Mention spéciale également à l’attaque féminine de toute folie qui braque l’épicerie. Lumières, sang, robes, flingue, caméra déstabilisée, la scène nous plonge bien dans un délire complètement électrique.
En somme, American Nightmare : Elections est divertissant, mais classique.

A noter que l’affiche fait référence à la célèbre photographie de Joe Rosenthal. La photo représente des soldats américains plantant leur drapeau sur l’Ile Iwo Jima, prise aux Japonais.

American Nightmare 4 : les origines; dont on ne sait toujours rien.

Le dernier opus, American Nightmare : les origines, est confié à Gerard McMurray. Il est censé retracer les origines de l’idée et de la mise en place de cette purge. Rappelons que ce mot est très fort, parce qu’il fait appel à la notion de purifier. C’est sans doute l’opus qui manque davantage son sujet.

Le prologue du film, qui sont des images d’informations, évoquant la pauvreté toujours plus grande, les minorités qui galèrent plus que les autres, font écho à l’actualité, entendue tous les jours. Sans compter la question des armes en libre-service aux USA. Ou encore le lancement actuel d’une imprimante réalisant des armes en 3D en toute facilité, et validé par Trump…

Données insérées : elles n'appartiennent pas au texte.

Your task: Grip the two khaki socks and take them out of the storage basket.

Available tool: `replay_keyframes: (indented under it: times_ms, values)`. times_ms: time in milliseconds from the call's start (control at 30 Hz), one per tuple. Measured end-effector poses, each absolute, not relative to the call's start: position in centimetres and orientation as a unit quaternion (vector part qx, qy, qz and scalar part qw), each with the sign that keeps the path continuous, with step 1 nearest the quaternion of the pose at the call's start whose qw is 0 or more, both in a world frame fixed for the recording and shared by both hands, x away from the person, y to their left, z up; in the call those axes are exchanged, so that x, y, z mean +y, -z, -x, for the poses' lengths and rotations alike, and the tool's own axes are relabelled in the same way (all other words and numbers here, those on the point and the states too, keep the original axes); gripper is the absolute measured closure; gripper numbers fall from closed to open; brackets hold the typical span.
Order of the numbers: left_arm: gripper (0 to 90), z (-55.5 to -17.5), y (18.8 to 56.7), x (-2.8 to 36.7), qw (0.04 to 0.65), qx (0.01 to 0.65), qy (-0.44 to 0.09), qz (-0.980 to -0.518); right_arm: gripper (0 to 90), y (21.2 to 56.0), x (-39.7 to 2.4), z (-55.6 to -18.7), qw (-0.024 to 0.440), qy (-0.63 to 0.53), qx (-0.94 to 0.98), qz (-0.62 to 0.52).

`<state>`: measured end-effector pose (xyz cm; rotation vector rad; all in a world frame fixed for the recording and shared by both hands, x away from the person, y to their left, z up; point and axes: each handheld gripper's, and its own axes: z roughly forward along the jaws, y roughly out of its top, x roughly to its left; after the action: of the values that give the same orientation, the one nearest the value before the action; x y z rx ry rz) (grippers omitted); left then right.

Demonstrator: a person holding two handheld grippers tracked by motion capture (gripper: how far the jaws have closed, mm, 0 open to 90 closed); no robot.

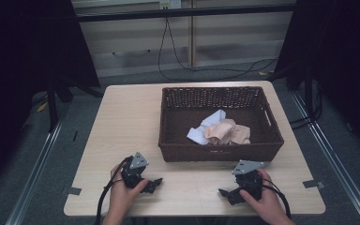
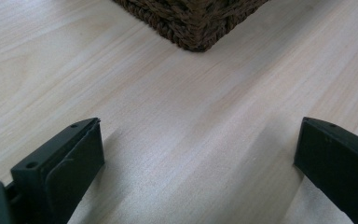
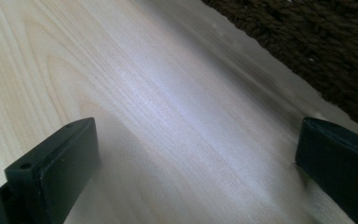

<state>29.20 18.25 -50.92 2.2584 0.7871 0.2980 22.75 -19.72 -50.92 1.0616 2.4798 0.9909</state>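
Each hand carries a black gripper, the left gripper (image 1: 155, 181) and the right gripper (image 1: 225, 192) alike topped by a grey three-cornered plate and trailing a black cable, with flat, blocky black jaws that show small round screw holes near their ends.

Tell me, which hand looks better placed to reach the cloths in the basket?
Probably the right gripper: it rests in front of the basket, roughly below the cloths. The left gripper sits off its near-left corner.
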Motion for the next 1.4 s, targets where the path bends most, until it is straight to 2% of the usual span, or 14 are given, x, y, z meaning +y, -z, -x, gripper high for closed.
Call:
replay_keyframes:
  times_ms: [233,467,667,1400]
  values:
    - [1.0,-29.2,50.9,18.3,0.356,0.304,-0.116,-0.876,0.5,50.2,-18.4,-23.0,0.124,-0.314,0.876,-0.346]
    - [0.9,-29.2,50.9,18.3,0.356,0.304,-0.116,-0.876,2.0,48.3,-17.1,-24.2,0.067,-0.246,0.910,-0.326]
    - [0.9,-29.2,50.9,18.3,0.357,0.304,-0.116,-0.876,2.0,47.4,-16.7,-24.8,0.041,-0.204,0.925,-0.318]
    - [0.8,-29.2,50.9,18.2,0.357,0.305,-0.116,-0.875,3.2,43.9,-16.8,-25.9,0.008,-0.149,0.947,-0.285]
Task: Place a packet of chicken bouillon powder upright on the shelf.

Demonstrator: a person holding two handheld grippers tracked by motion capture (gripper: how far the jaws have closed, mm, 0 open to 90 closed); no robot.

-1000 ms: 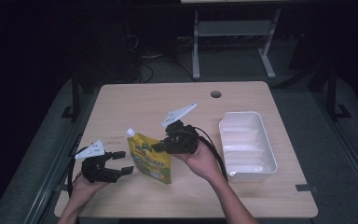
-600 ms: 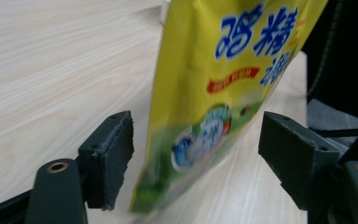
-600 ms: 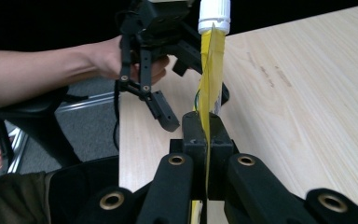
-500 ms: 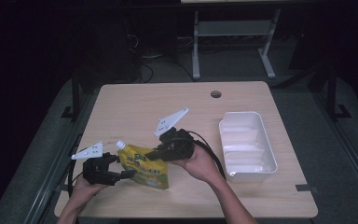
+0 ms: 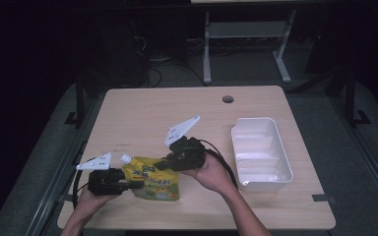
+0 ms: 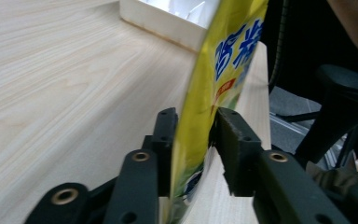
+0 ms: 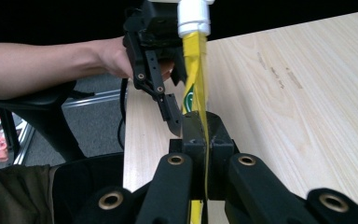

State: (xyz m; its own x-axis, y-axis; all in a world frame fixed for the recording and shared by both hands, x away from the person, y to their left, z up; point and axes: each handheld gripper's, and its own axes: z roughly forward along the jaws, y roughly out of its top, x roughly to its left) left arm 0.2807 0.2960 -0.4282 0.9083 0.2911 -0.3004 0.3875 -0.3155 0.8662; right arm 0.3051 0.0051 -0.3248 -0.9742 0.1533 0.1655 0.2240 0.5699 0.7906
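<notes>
Pouch [image 5: 153, 179], yellow with a white cap, hangs between our two grippers above the near part of the surface [image 5: 187, 113]. We see its long axis running from the cap at upper left, beside the left gripper's grey plate, down to the bottom edge at lower right in the high view, so the cap end points away from the right gripper [image 5: 163, 164] and toward the far left.

Our left gripper [image 5: 130, 186] has its jaws closed on the pouch's left edge; in the left gripper view the yellow film [image 6: 205, 100] passes upright between the two jaws, pinched there, with blue print above them. Our right gripper holds the opposite upper edge, jaws closed on it; in the right gripper view the pouch [image 7: 196, 79] shows edge-on, a thin yellow strip rising from the clamped jaws to the white cap [image 7: 194, 16], with the left gripper [image 7: 170, 109] just beyond.

A white tray [image 5: 261, 153] sits well off to the right gripper's far side.
</notes>
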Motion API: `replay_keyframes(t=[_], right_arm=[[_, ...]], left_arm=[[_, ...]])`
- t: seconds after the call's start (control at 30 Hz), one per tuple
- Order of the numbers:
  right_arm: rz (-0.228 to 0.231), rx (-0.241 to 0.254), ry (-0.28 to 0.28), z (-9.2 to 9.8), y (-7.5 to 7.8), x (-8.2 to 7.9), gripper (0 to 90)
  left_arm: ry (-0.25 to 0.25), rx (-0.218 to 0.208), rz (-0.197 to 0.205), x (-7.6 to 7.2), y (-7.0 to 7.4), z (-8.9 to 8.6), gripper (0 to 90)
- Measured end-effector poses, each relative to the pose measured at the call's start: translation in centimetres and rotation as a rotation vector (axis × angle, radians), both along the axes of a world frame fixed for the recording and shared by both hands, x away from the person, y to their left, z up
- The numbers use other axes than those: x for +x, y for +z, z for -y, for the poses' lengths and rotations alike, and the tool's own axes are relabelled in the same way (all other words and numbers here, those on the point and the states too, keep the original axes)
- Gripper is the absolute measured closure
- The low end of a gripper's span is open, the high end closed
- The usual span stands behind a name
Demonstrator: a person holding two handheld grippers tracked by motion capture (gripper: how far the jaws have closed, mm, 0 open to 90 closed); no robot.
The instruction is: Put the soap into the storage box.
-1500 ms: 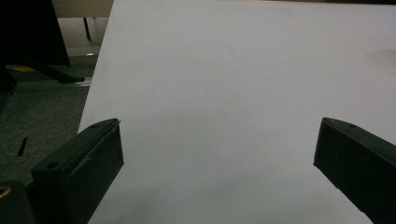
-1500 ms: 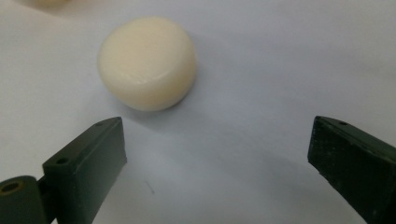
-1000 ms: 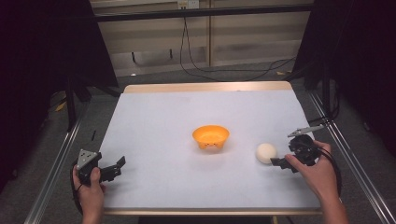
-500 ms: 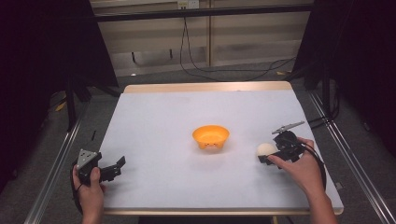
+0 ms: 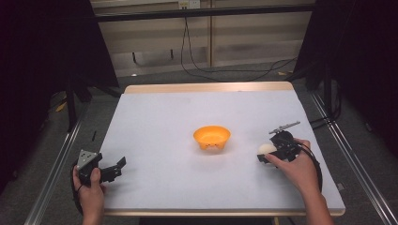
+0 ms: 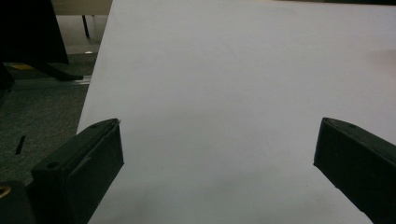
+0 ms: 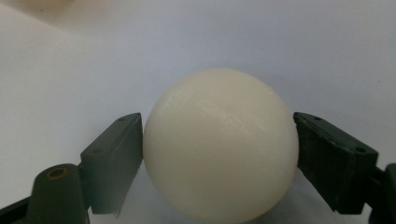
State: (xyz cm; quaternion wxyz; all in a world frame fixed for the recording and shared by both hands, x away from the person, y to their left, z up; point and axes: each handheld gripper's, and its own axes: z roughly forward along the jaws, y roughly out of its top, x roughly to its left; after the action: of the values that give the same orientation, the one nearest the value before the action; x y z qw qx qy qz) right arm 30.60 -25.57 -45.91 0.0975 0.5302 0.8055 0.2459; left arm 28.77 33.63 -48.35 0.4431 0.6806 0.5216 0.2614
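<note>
Cream-white and smooth, the ball (image 7: 220, 144) lies on the worktop (image 5: 164, 122) right of the orange bowl (image 5: 211, 137), our right gripper (image 5: 268, 156) fingers having just closed onto its widest sides, sensible for something probably light, hard and slippery, while our left gripper (image 6: 219, 154) fingers stand apart.

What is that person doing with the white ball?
A person sits at a white table with a gripper in each hand. The right gripper has just been closing its jaws on a white ball, and now both jaws touch its sides while it sits on the table. An orange bowl stands in the middle, apart from the ball. The left gripper rests open near the table's left edge, with nothing between its jaws.
</note>
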Motion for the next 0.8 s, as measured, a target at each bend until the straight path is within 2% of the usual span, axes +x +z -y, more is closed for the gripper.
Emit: replay_keyframes(t=[0.13, 0.33, 0.4, 0.53, 0.7, 0.8], right_arm=[[-0.010, -0.021, 0.000, -0.07, -0.58, 0.03, 22.6], [-0.014, -0.021, 0.009, -0.12, -0.51, 0.07, 24.0], [-0.013, -0.005, 0.002, -0.10, -0.52, 0.06, 24.1], [0.001, 0.004, 0.003, 0.02, -0.60, -0.10, 24.1], [0.007, -0.009, 0.012, 0.07, -0.49, -0.12, 24.2], [0.022, 0.005, 0.004, 0.09, -0.01, -0.11, 24.2]], left_arm=[[0.000, 0.001, 0.000, 0.00, 0.00, 0.01, 1.3], [0.000, -0.001, 0.000, 0.00, -0.01, 0.04, 1.4], [0.000, 0.001, 0.000, 0.00, 0.00, 0.01, 1.4], [0.000, 0.001, 0.000, 0.00, 0.00, 0.02, 1.4], [0.000, 0.000, 0.000, 0.00, -0.01, 0.03, 1.4], [0.000, 0.002, 0.000, 0.01, -0.01, 0.05, 1.5]])
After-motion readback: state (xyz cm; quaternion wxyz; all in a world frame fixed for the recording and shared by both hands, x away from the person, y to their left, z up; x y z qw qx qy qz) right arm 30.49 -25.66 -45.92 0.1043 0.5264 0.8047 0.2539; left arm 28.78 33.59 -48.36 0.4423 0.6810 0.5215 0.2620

Et pourtant, là encore tout est bâclé. L’arrivée au pouvoir du parti NFFA, le travail effectué avec la sociologue, la sélection des participant-es. Mais aussi la stratégie du gouvernement pour créer artificiellement ce besoin de purger (qui pourtant est a priori bien réel au regard des précédents films), les minorités pauvres sacrifiées en premier, etc…

Des personnages insignifiants

American Nightmare : les origines est par ailleurs alourdi par des personnages clichés (la belle ancienne délinquante qui milite pour la paix dans le monde VS son ex, dealer qui l’aime mais qui ne sait pas faire autre chose, le petit frère qui, au lieu de se préparer à affronter des évènements qu’on sait déjà trop compliqués pour lui, fonce tête baissée dans le pétrin, la gentille voisine énervante..). On assiste aussi avec consternation les répliques dignes des meilleurs nanars (« les secours sont arrivés »…).
Le film est bourrin, se permet plus d’aller dans le saignant, et on note des efforts dans la mise en scène (notamment dans la scène finale, dans l’immeuble, particulièrement réussie, traduisant l’urgence et le malaise). Mais on se perd totalement dans le propos.

Pour conclure, la saga American Nightmare est pleine de promesses et de pistes abordées, mais vite abandonnées. D’autant plus que le casting ne sert jamais aux films. Dommage, le cinéma de genre a perdu une occasion de montrer de quelle façon il peut être nécessaire pour amorcer des réflexions et des prises de conscience…Un rattrapage avec un possible 5ème volet ? Wait and see.